> **Data block**
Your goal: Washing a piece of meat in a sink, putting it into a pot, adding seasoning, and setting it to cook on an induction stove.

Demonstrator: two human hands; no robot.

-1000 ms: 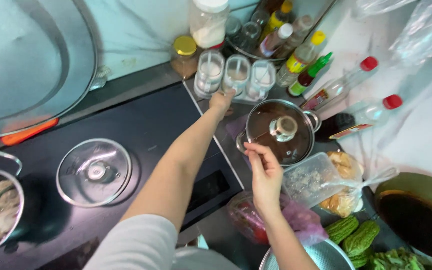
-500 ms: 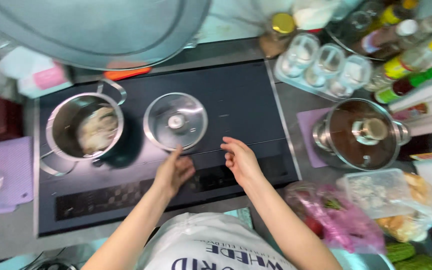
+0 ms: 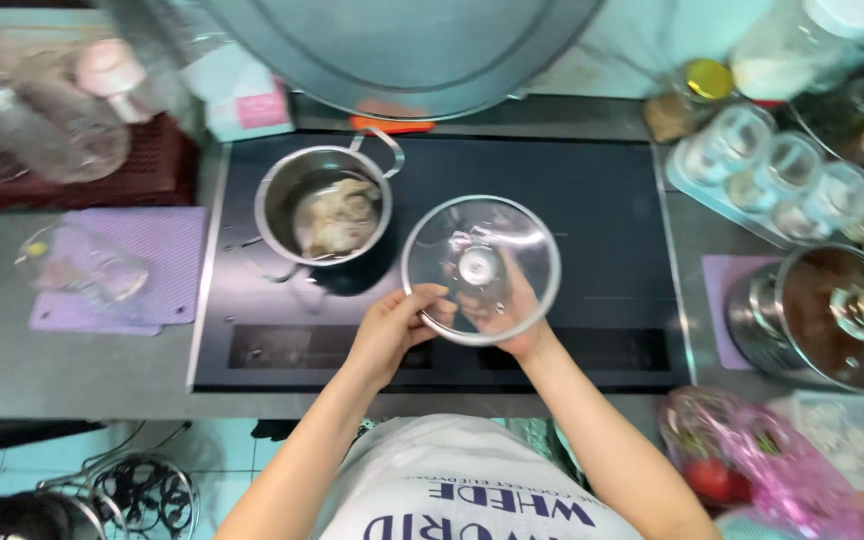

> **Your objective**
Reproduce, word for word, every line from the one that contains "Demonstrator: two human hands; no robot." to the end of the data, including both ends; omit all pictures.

> **Exercise answer**
Demonstrator: two human hands; no robot.

-1000 ms: 
-500 ms: 
+0 ms: 

That brings the answer to completion.